A marriage equality bill on July 15 passed its third and final reading Britain’s House of Lords. The measure still needs final approval in the House of Commons.

A statement from Ben Summerskill of the British civil rights group Stonewall read, “Today we’ve all made history. 

“For the very first time, every child growing up to be lesbian, gay or bisexual in this country will have exactly the same rights, responsibilities and choices as their heterosexual friends and family. 

“Throughout the campaign we’ve heard comments and accusations ranging from the absurd to the deeply offensive. Loving, committed same-sex relationships have been compared to bigamy, incest and slavery.

“Thankfully, MPs and peers from all parties have heard the public loud and clear and supported this final piece of legislative equality for gay people. Now the House of Commons will give final approval to the Bill before it receives Royal Assent. This should allow the first same-sex marriages to take place as soon as next spring. 

“Tomorrow the work to change hearts and minds continues. But today, let’s all be proud of what we have achieved together.”

House of Lords vote virtually ensures marriage equality for England and Wales

With two major U.S. Supreme Court decisions on same-sex marriage looming on the horizon, the British government has taken a step that virtually ensures gay and lesbian couples in England and Wales will be able to marry beginning next year.

Prime Minister David Cameron’s marriage equality bill survived a feared rebellion in the House of Lords that would have derailed the measure, which won prior approval from the House of Commons.

The House of Lords’ attempt to quash the proposed law was rejected by a voted of 390 to 148.

Civil partnerships have been legal in England since 2005. The new law would allow civil partners to convert their arrangement to marriages.

The law would ban the Church of England and Church of Wales from performing same-sex weddings but allow other religious organizations to chose for themselves whether to do so.

“This is a victory for love, marriage and equality,” said gay activist Peter Tatchell, who coordinates the Equal Love campaign. “We are another step closer to our goal of equal marriage. It signals that the House of Lords accepts the principle that we should all be equal before the law.”

Labour and Liberal Democrats largely supported the bill, while Tories were split.

In support of the bill, Tory peer Lord Jenkin said: “Other people have referred to their anniversaries. Last year, my wife and I celebrated our diamond wedding, and I have to say that it has been a marriage with mutual comfort and support. Is this bill going to redefine that marriage?
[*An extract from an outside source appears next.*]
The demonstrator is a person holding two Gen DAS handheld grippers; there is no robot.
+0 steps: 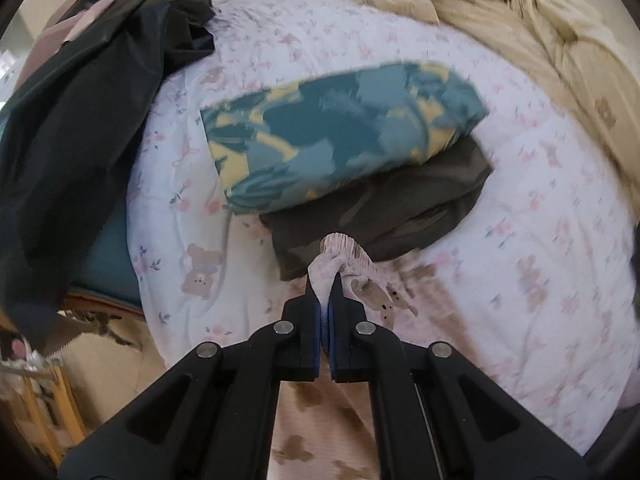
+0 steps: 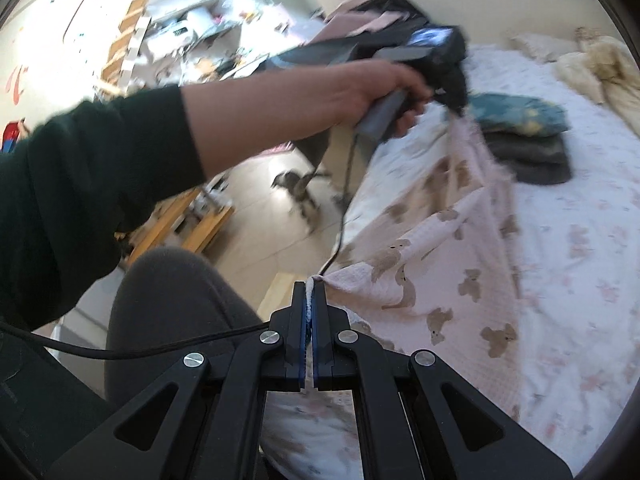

I cannot see how that could possibly happen.”

British House of Commons passes marriage equality bill

The British House of Commons passed the marriage equality bill – known as the same sex couples bill – on May 21.

The vote on the third reading of the legislation was 366 votes to 161 votes.

The day before, supporters of the bill defeated, by a vote of 375-70, an amendment they said was intended to stall the equality campaign.

Now the bill will be considered in the House of Lords.

Ben Summerskill of the Stonewall LGBT civil rights group, said, “We expect to face determined and uncompromising opposition.”

He encouraged citizens to “make sure that the noisy voices of opponents don’t drown out the case for equality.”

Summerskill also said, “We’re so close to achieving this last remaining piece of the jigsaw of legal equality. With your help we can secure a future where everyone has the right to marry the person they love.”